* **Exercise directions**: Copy the lines from the start of the records below through the line containing "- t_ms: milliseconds", both included, and leave out the pictures.

(Records for this task)

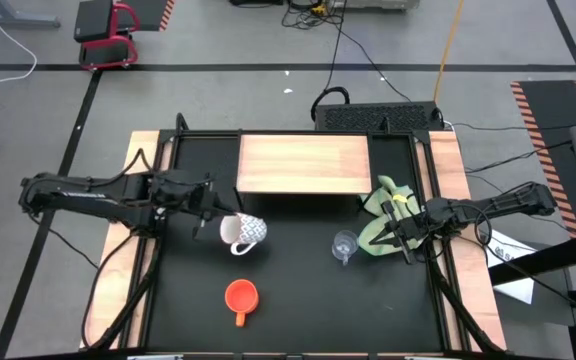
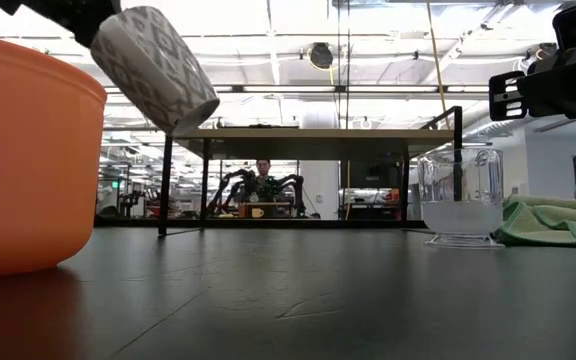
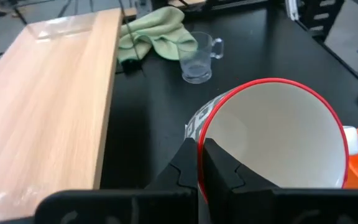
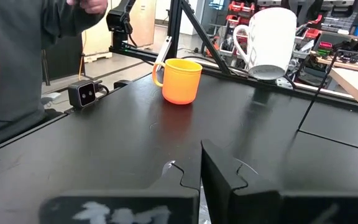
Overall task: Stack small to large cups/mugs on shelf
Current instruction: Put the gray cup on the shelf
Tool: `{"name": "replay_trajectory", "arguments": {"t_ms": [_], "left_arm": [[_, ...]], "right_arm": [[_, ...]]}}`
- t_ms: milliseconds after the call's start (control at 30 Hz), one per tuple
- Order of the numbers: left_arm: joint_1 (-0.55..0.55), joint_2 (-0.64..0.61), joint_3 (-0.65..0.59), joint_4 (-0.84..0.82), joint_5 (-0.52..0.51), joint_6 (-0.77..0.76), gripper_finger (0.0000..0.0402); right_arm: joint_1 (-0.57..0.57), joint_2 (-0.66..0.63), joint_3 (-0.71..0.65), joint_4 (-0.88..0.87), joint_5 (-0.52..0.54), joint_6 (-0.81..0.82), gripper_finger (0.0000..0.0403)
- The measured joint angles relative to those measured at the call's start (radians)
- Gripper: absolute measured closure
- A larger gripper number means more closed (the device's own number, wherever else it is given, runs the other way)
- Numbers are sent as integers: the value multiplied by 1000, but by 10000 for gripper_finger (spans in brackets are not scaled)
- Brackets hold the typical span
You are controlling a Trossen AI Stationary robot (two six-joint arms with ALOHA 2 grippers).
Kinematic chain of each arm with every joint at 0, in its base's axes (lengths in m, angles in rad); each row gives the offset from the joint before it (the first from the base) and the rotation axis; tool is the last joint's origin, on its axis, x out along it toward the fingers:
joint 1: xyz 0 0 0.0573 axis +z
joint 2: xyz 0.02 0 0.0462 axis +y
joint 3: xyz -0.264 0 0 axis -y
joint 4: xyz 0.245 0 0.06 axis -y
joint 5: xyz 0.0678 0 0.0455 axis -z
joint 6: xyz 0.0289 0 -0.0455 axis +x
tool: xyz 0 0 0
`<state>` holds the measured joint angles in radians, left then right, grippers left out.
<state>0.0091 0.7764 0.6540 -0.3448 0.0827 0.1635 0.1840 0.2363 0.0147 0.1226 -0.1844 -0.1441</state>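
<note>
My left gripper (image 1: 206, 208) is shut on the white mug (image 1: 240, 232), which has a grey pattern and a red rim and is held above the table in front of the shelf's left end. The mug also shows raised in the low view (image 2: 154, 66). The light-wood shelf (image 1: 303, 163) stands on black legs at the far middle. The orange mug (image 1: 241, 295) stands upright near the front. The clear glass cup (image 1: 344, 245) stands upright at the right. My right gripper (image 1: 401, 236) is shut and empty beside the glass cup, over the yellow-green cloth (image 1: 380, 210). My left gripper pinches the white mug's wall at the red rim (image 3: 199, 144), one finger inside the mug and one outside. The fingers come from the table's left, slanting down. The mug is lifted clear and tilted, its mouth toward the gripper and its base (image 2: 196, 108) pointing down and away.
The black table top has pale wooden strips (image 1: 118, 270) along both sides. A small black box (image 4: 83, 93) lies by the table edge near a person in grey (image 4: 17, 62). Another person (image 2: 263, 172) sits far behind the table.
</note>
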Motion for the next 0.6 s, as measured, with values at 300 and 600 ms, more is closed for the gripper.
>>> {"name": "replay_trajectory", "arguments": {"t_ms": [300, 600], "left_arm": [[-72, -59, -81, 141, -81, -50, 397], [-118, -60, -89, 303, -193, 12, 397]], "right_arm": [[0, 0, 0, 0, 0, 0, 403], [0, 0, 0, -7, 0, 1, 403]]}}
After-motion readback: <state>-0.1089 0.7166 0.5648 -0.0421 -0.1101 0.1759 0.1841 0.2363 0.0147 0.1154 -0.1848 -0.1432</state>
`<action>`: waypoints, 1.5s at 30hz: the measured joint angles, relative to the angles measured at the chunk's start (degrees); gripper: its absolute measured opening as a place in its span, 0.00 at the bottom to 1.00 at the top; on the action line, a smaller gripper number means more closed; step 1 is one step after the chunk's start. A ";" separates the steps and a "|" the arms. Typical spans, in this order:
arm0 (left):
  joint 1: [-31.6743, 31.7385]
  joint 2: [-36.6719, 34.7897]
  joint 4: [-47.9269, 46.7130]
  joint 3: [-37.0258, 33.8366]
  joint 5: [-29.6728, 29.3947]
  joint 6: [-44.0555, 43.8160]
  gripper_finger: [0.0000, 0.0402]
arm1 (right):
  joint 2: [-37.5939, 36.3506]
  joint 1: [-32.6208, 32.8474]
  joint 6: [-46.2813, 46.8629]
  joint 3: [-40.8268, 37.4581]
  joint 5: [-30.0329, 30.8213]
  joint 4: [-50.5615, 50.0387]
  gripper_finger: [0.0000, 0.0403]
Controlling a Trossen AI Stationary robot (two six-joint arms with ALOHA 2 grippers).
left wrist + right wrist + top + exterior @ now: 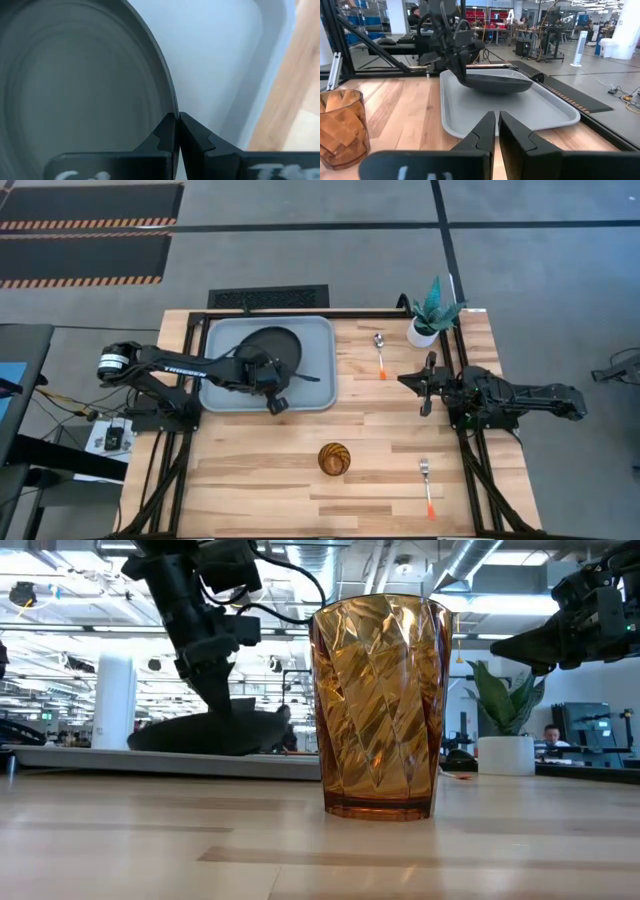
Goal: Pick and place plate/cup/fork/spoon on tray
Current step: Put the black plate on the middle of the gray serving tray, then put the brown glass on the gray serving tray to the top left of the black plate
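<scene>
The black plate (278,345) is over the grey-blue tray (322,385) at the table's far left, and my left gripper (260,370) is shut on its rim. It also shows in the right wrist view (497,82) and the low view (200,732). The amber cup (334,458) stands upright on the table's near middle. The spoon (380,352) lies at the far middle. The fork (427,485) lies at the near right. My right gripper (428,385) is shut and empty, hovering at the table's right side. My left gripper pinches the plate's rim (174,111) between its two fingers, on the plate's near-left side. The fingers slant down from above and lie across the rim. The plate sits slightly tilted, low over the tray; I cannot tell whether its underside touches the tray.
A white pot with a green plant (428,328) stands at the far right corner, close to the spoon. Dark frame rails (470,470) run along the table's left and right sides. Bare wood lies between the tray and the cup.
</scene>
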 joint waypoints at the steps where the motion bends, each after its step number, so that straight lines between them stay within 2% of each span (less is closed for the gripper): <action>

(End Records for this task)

* **Answer for the task**:
Overall task: Stack small to large cups/mugs on shelf
Current instruction: Put the gray cup on the shelf
Tool: `{"name": "replay_trajectory", "arguments": {"t_ms": [_], "left_arm": [[_, ...]], "right_arm": [[_, ...]]}}`
- t_ms: milliseconds after the call's start (control at 30 Hz), one per tuple

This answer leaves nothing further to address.